De acordo com a literatura referida e a hipótese (H3) espera-se que a um período mais extenso de duração da infertilidade esteja associado um grau de severidade de sintomatologia depressiva maior, e menor satisfação com o apoio social percebido, verifica-se apenas diferenças nos sujeitos com um período de duração da infertilidade entre 48 e 17meses (M=4.67; DP=1.09), e nos participantes cujo problema de fertilidade se prolonga por um período maior ou igual a 6 anos (M=4.69; DP=1,17), comparativamente com os sujeitos com diagnóstico de infertilidade menor ou igual a 2 anos (M= 5.27; DP=0.97) na dimensão apoio da família (F(3, 221)=3.312; p= 0.014). Estes

resultados sugerem que os sujeitos da amostra com diagnóstico de infertilidade há mais de 4 anos, percecionam o apoio da família como menos satisfatório do que os sujeitos com duração da infertilidade inferior ou igual a 2 anos.
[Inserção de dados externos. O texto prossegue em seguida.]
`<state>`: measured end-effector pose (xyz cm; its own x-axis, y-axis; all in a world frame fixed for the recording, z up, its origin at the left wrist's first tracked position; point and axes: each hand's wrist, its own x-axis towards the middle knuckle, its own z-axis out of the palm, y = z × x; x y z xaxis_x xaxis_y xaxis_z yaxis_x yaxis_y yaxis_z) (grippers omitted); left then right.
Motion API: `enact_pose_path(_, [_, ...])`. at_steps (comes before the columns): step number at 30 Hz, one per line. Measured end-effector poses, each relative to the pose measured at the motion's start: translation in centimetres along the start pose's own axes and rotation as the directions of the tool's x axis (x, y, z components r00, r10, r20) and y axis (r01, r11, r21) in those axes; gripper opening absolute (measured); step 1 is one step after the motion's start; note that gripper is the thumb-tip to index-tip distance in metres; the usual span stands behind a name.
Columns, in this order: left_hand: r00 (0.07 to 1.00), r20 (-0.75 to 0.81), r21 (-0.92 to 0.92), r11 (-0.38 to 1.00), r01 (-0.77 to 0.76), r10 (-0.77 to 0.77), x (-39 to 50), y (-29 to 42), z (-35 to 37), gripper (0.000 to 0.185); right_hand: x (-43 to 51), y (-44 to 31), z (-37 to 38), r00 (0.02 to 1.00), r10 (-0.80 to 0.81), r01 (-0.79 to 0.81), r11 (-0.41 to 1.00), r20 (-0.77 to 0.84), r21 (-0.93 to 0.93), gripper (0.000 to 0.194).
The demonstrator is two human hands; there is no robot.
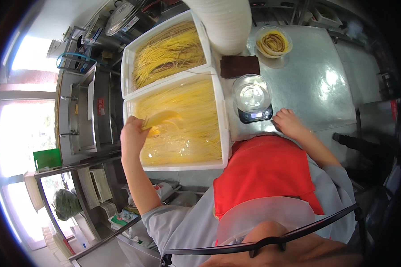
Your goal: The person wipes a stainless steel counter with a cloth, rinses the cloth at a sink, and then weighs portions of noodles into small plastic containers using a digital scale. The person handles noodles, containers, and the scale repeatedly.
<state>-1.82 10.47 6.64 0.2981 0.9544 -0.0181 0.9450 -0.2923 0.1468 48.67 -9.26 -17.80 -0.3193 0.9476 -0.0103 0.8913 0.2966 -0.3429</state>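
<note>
My left hand [133, 130] is closed on one end of a bundle of yellow noodles [163, 117], which curves down into a white tub [225, 133] of yellow noodles in liquid. My right hand [285, 120] rests at the near edge of the metal table, beside a black digital scale [256, 116]; whether it holds anything is unclear. A clear round plastic bowl [251, 93] stands on the scale with no food visible in it. Behind the scale lies a folded dark brown cloth [239, 66].
A second white tub [128, 71] holds yellow and brown noodles. A tall stack of white bowls [225, 30] rises behind the cloth. A filled bowl of coiled noodles [272, 43] stands farther back on the metal table [314, 80]. Sinks [87, 110] are at the left.
</note>
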Motion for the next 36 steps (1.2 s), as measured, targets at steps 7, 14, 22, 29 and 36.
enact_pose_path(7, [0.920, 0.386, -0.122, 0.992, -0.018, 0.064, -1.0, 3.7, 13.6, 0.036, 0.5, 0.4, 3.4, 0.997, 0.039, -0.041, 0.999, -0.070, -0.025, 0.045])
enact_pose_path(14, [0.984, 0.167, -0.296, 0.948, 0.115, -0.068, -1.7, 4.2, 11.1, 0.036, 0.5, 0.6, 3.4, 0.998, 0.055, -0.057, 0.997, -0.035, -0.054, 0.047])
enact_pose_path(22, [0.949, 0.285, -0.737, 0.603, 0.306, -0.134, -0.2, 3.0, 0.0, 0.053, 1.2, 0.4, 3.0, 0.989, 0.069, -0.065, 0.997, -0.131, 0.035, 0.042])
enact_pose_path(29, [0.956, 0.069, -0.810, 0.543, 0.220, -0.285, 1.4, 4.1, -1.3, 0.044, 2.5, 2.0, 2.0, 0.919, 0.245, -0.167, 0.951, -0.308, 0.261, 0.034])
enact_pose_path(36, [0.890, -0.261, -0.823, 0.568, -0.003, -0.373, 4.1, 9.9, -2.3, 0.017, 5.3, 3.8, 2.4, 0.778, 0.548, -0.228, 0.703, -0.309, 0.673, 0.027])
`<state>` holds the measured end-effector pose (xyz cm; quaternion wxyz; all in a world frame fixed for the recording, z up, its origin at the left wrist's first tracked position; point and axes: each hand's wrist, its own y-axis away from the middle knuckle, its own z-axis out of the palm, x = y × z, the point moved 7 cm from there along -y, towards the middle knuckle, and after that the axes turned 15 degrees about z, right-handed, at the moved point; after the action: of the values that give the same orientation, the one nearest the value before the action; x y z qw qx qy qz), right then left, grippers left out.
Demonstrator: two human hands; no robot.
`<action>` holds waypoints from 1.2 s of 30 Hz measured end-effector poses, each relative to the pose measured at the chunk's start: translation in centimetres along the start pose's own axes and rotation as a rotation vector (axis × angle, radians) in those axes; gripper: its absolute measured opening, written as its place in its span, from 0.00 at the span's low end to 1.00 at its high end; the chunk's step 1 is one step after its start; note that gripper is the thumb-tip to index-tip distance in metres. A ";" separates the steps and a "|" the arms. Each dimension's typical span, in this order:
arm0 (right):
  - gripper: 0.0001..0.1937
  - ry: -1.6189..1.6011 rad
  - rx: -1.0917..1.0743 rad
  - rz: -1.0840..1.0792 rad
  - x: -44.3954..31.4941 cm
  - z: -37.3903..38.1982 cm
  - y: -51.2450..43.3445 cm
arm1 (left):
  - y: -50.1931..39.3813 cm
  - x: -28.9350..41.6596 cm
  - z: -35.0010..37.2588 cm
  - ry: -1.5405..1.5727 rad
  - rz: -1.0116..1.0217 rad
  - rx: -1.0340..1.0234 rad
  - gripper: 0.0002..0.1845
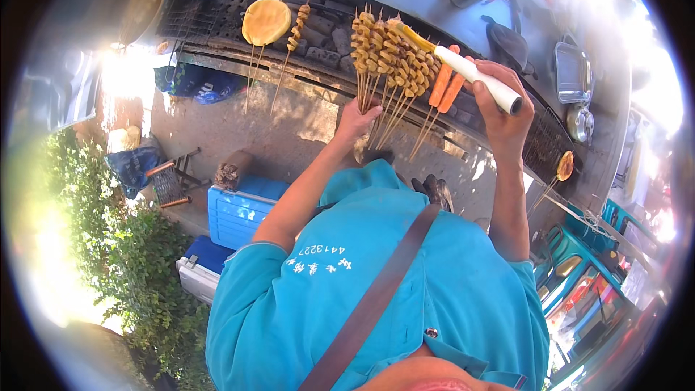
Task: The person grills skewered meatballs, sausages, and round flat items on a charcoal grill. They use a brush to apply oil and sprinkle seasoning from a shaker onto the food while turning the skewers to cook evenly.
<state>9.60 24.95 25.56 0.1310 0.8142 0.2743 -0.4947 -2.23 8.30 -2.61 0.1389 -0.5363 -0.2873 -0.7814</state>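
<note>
A bunch of skewers threaded with browned spiral-cut food (pixel 388 57) lies across a long charcoal grill (pixel 336 41). My left hand (pixel 358 122) grips several of the bamboo sticks (pixel 369 89) at the bunch's left, in front of the grill's near edge. In my right hand (pixel 507 95) is a basting brush with a white tube handle (pixel 478 79). Its yellowish head (pixel 415 38) reaches over the skewers at the right of the bunch and seems to touch them. Two orange-pink sausages on sticks (pixel 448 87) lie just right of the bunch, partly under the brush handle.
Left on the grill are a round flat bread (pixel 266 21) on two sticks and a single spiral skewer (pixel 298 27). A wire rack (pixel 193 8) covers the left end. Another skewered piece (pixel 565 165) lies far right. Behind stands a metal tray (pixel 573 73). Blue cool boxes (pixel 241 214) stand at my left.
</note>
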 end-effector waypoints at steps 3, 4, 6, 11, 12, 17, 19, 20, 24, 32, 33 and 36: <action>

Estes resultados podem ser explicados em parte pelo facto de que com o diagnóstico de infertilidade, e consequente duração do problema, não só o casal sofre por não ver concretizado o seu desejo, como também a família, que se confronta com o adiar do sonho de serem avós, tios, padrinhos, exercendo mais pressão sobre o casal. Os amigos próximos tendem a manter-se apoiantes, e a relação com o parceiro, sai muitas vezes fortalecida, pela união em torno do desejo comum de paternidade. A inexistência de diferenças significativas entre o período de duração de infertilidade e a depressão e apoio social em geral, pode ter sido limitado pela

construção das categorias de duração (24meses; 25 a 47meses; 48 a 71meses e 72meses). Devido à ambiguidade nos resultados apontados na literatura, os critérios de construção acabaram por ser sobretudo a equivalência de sujeitos para cada condição e amplitude e intervalos semelhantes entre as categorias. De pontuar ainda que os sujeitos que demonstram características positivas como o otimismo, o altruísmo, a esperança, a criatividade (Yunes, 2003), e que têm uma relação satisfatória com o conjugue e com a rede social (Domar et al., 1992), revelam um ajustamento mais adequado, o que pode explicar os resultados obtidos e os níveis mínimos de sintomatologia depressiva observados na população em estudo.